#### EXERCISE DIRECTIONS
Only the total should be returned: the number of lines in the data that hold the string "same".

#### RECORDS SHOWN

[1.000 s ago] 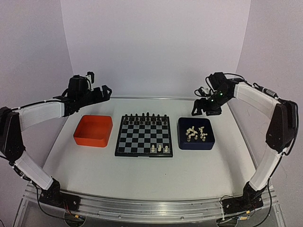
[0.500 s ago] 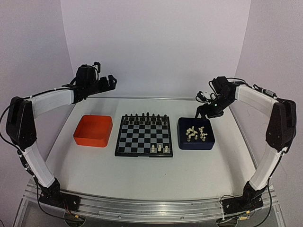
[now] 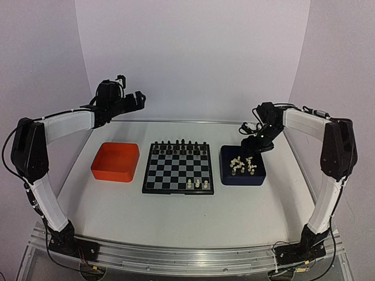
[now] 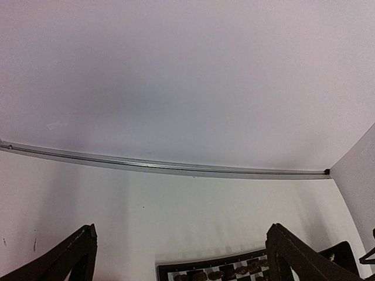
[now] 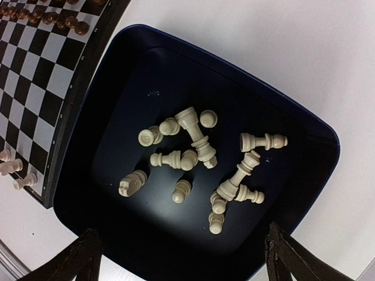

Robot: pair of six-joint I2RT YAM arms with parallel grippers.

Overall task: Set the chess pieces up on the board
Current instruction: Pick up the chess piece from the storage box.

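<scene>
Right end effector (image 5: 184, 253): released, fingers spread wide, nothing between them.
Left end effector (image 3: 137, 99): released and empty, raised high, well apart from every piece.
Loose cream chess pieces (image 5: 199, 158): straight beneath the right end effector, inside the dark blue tray (image 5: 333, 140).
Placed cream pieces (image 3: 197, 184): three, upright near the board's front edge, off to the right end effector's left.
Chessboard (image 3: 177, 168): flat on the desk (image 3: 176, 216), just beside the tray, between the two end effectors.
Dark chessmen (image 3: 179, 144): lined along the board's far edge.
Progress: early by my reading; the dark side looks set, and most of the cream side remains.
Look of the pieces: tiny, glossy cream plastic in a loose heap, most toppled, several touching or crossed; round-headed pawns mixed with taller pieces.
</scene>
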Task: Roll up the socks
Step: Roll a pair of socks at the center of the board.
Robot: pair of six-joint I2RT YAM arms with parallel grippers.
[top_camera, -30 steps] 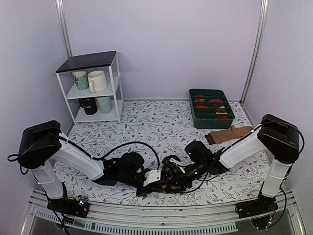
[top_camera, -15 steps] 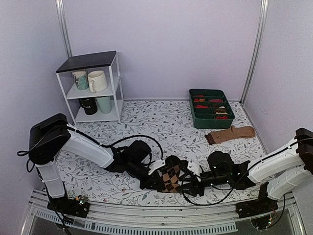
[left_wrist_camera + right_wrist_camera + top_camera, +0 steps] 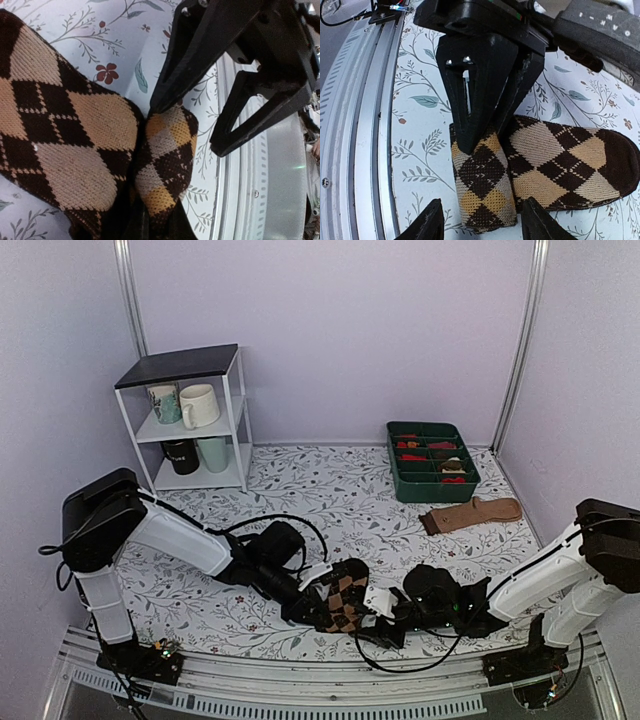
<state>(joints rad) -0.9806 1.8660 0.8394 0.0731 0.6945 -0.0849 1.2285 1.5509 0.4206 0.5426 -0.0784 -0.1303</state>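
Floral-print bench (image 3: 300, 490) carries the socks (image 3: 343, 598) close to its front edge, well nearer the arms than the green tray (image 3: 440, 492). One end of the socks is rolled into a short bundle. The left claw (image 3: 482, 137) is clenched on that rolled end. The right claw (image 3: 485, 220) stands released, one fingertip on each side of the roll, not touching it.

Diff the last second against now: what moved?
Right arm dropped low and drew rightward; right gripper widened, open around the rolled end of the socks. Left gripper slid right, still shut on the socks, now uncovered. Tan sock, green tray, shelf unchanged.
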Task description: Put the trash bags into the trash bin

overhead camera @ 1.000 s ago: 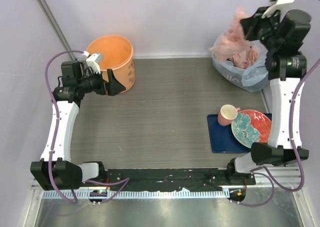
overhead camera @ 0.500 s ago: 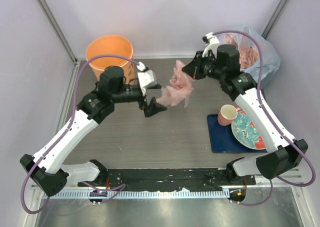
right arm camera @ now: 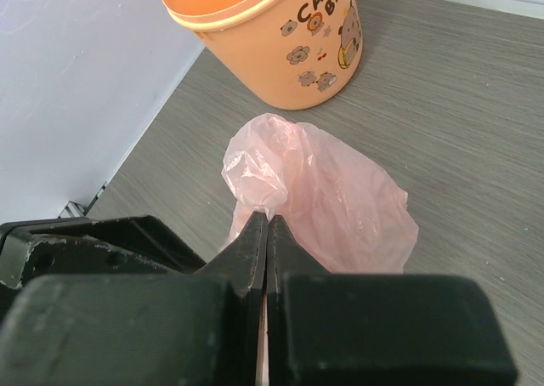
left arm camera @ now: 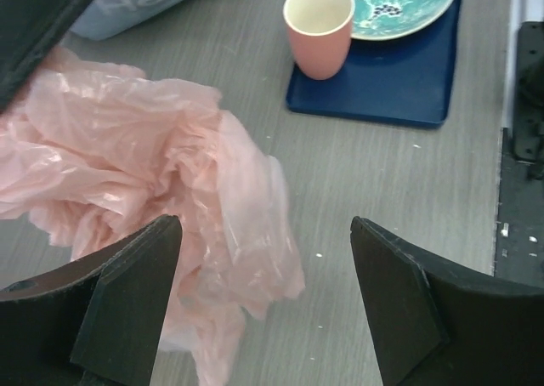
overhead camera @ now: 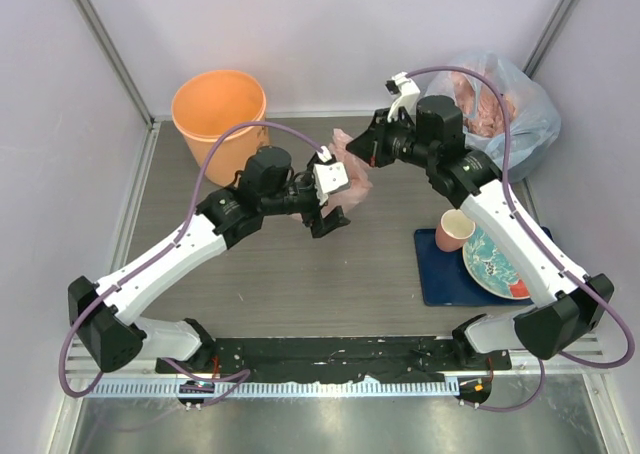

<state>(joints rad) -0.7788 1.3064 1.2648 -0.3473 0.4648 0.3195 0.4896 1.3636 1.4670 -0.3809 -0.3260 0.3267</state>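
— Cropped anywhere?
— At 12 o'clock, wrist views: trash bin (right arm camera: 280,54) rim, plate (left arm camera: 399,12). At 9 o'clock: trash bag (left arm camera: 127,165).
— Hidden?
— Partly, behind left gripper (overhead camera: 335,202), seen from above.

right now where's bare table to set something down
Bare table: between the left gripper and the blue mat, and right of the trash bin. Crowded: mid-table, where the right gripper holds the trash bag, and around the sack, cup, plate.
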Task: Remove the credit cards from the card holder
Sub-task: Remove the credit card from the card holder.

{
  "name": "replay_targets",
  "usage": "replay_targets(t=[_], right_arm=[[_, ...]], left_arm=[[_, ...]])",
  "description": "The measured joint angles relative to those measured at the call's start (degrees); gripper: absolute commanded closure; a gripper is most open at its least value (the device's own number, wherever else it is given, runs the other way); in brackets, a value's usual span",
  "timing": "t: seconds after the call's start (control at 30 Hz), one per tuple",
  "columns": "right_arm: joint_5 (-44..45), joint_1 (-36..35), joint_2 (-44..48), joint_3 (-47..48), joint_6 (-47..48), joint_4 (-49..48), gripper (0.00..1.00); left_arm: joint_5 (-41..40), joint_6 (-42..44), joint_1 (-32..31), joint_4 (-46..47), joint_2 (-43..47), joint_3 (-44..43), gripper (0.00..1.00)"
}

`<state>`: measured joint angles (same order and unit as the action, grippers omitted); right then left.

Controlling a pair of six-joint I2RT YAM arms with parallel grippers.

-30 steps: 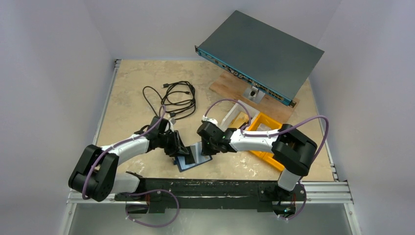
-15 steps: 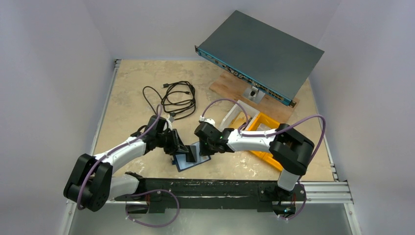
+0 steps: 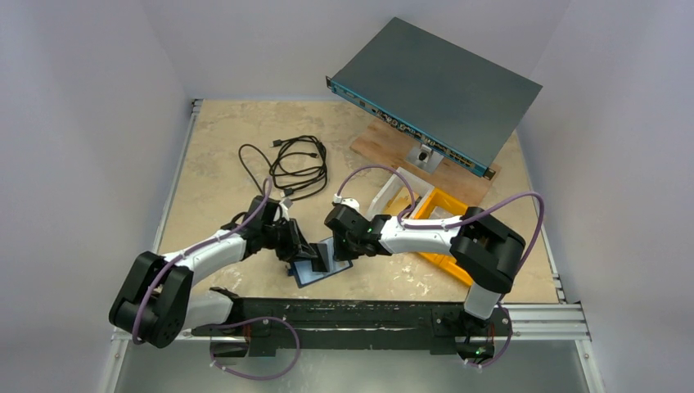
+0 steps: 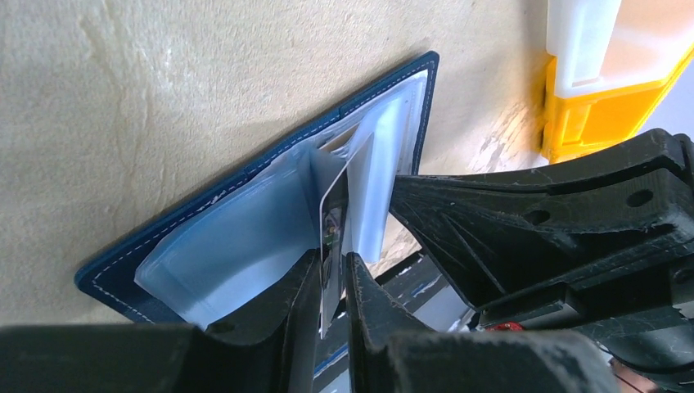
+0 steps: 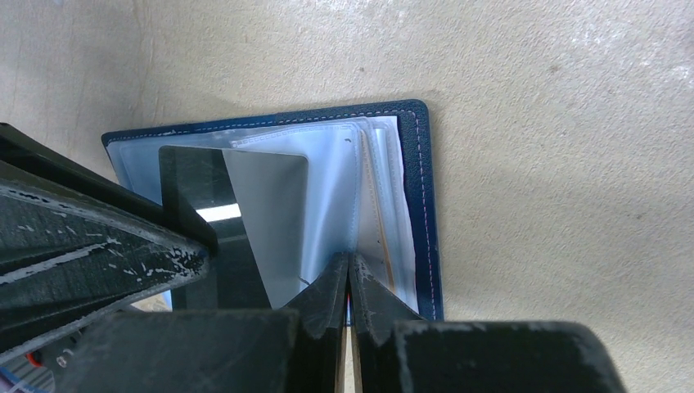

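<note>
Left pincer (image 4: 331, 260) has narrowed, clamping a card (image 4: 332, 214), seen only from its wrist; right pincer (image 5: 349, 262) together

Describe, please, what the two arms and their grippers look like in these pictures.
Both the left arm and right arm have white forearm shells between bulky black joint housings. A thin purple cable loops along each. The left gripper and right gripper each end in two matte black, wedge-shaped fingers, scuffed pale along the edges.
</note>
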<state>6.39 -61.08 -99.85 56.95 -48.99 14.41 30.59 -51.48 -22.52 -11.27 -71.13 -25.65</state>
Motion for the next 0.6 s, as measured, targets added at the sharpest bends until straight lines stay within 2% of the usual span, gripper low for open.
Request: replay_targets(t=[0.13, 0.27, 0.4, 0.6], right_arm=[[0.0, 0.0, 0.0, 0.0, 0.0, -0.1, 1.0], [0.0, 0.0, 0.0, 0.0, 0.0, -0.1, 1.0], [0.1, 0.0, 0.0, 0.0, 0.0, -0.1, 1.0], [0.0, 0.0, 0.1, -0.5, -0.8, -0.7, 1.0]], left_arm=[[1.0, -1.6, 0.0, 1.5, -0.3, 1.0, 0.87], [1.7, -2.8, 0.0, 2.5, -0.4, 1.2, 1.0], [1.9, -2.9, 0.0, 2.1, -0.3, 1.0, 1.0], [-2.7, 0.9, 0.0, -9.2, 4.1, -2.3, 1.0]])
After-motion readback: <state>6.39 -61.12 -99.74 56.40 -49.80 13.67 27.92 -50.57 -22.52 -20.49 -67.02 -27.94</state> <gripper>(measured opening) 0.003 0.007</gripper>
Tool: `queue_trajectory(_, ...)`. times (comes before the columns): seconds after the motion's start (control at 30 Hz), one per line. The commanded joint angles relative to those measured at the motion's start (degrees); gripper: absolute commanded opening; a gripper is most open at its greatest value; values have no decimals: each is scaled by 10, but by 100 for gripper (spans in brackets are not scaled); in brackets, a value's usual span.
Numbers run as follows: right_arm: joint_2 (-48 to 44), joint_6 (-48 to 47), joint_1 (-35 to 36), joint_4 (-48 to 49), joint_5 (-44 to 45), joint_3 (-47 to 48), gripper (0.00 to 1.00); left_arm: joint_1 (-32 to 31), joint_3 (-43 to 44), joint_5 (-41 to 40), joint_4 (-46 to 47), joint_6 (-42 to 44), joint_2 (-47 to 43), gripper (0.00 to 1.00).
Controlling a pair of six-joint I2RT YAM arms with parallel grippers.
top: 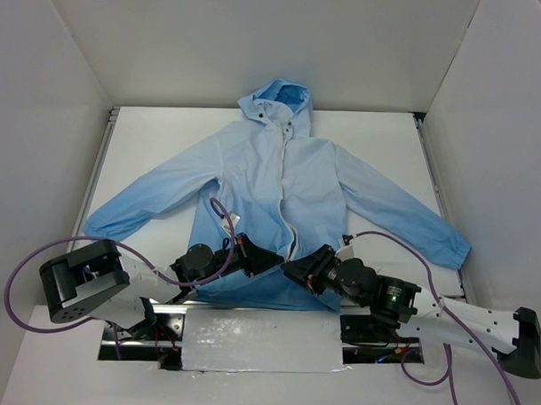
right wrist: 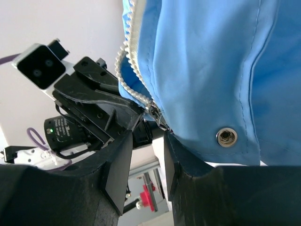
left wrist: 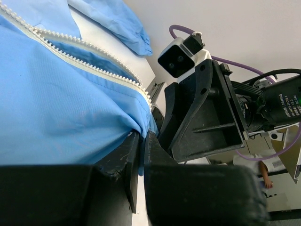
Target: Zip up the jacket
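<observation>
The sky-blue jacket (top: 280,185) lies spread on the table, hood at the far side, its white zipper (top: 286,212) open down the front. My left gripper (top: 258,255) is shut on the hem of the jacket's left panel (left wrist: 70,108), the fabric pinched between its fingertips (left wrist: 143,135). My right gripper (top: 297,267) is open at the bottom of the right panel (right wrist: 211,70). The zipper slider (right wrist: 158,117) hangs just above the gap between its fingertips (right wrist: 148,137), not gripped. The zipper teeth (left wrist: 94,68) run apart up the front.
The two grippers face each other closely at the hem; the right gripper (left wrist: 197,117) fills the left wrist view and the left gripper (right wrist: 94,101) the right wrist view. A metal snap (right wrist: 226,136) sits by the right finger. White walls enclose the table (top: 148,136). Purple cables (top: 221,210) lie over the jacket.
</observation>
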Motion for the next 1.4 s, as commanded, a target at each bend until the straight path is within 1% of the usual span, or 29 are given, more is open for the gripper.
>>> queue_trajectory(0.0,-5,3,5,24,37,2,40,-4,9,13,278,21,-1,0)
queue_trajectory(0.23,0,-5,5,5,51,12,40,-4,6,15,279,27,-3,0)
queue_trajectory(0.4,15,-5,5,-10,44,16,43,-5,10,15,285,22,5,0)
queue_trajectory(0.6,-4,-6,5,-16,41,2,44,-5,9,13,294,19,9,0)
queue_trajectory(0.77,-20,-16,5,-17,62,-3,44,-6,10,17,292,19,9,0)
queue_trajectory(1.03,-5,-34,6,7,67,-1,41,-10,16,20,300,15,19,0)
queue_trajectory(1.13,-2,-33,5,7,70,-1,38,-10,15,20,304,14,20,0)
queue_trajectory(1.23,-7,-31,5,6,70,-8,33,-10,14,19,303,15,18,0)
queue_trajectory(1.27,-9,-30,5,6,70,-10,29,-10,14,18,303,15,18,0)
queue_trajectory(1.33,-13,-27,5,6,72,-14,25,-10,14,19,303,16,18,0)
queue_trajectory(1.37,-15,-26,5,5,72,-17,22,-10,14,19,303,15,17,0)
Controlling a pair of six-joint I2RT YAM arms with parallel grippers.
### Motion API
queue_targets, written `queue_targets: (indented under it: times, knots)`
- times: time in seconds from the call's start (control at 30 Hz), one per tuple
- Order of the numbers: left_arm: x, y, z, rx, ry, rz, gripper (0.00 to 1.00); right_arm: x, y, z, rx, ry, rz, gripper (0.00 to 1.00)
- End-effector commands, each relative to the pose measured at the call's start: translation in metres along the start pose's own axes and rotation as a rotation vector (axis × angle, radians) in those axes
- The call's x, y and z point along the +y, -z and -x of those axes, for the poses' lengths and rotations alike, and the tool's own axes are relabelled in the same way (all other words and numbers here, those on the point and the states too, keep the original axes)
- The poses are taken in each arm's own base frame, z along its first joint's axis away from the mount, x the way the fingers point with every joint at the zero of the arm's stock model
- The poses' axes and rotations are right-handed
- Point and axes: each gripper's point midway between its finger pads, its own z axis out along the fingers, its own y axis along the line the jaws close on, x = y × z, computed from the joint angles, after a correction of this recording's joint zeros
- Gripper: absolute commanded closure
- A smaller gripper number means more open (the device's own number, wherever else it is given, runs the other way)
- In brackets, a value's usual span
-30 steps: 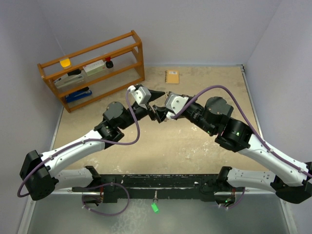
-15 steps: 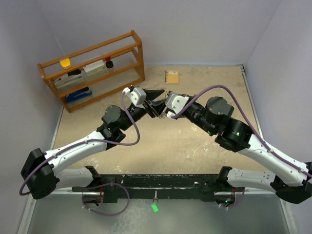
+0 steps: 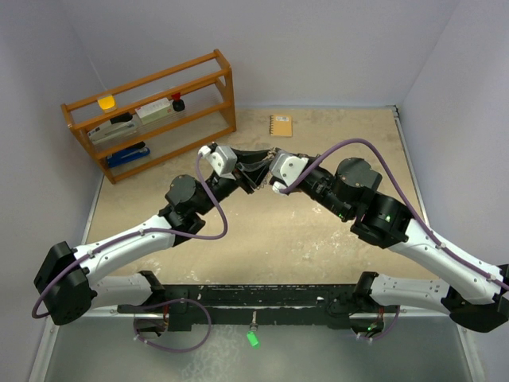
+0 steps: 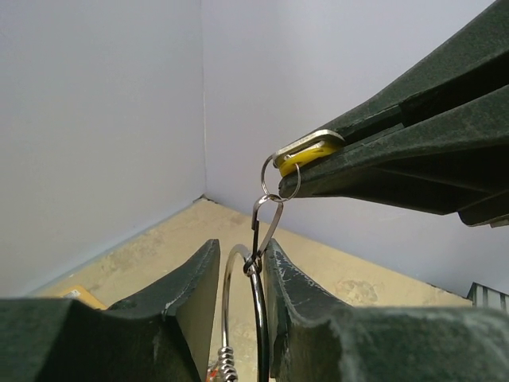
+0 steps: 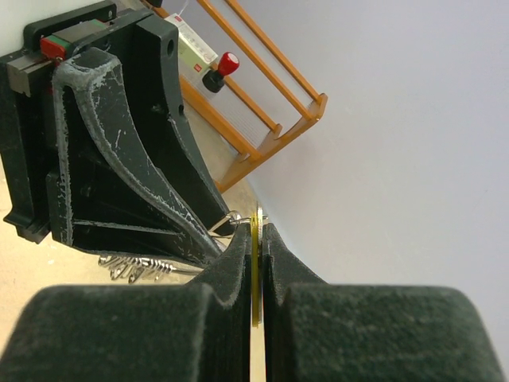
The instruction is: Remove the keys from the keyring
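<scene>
The top external camera sits high above and behind the arm bases, looking down and forward over the whole worktop (image 3: 302, 239) as far as the wooden rack (image 3: 143, 81). The left wrist camera looks very closely along its own jaws toward the wall corner. The right wrist camera looks along its jaws toward the rack. Both wrist views share the yellow-headed key (image 4: 306, 157), and each shows the other arm's jaws.

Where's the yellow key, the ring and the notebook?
yellow key (image 4: 307, 157), left wrist view, yellow head.
keyring (image 4: 223, 306), left wrist view, left side of wire.
notebook (image 3: 280, 125), top view, cover's middle.
</scene>
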Motion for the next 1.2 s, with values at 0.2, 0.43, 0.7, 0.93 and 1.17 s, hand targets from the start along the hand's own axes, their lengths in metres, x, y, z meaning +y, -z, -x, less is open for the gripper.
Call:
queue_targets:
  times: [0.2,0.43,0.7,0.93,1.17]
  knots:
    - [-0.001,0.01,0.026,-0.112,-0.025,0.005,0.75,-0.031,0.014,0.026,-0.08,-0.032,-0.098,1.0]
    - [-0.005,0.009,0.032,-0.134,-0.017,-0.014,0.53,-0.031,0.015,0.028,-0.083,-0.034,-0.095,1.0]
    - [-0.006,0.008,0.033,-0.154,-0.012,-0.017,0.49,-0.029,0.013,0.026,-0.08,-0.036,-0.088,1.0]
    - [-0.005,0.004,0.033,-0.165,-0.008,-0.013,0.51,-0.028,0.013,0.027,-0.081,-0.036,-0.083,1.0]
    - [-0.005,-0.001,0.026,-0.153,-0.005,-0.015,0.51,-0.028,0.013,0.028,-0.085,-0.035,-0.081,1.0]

#### ANSWER SECTION
2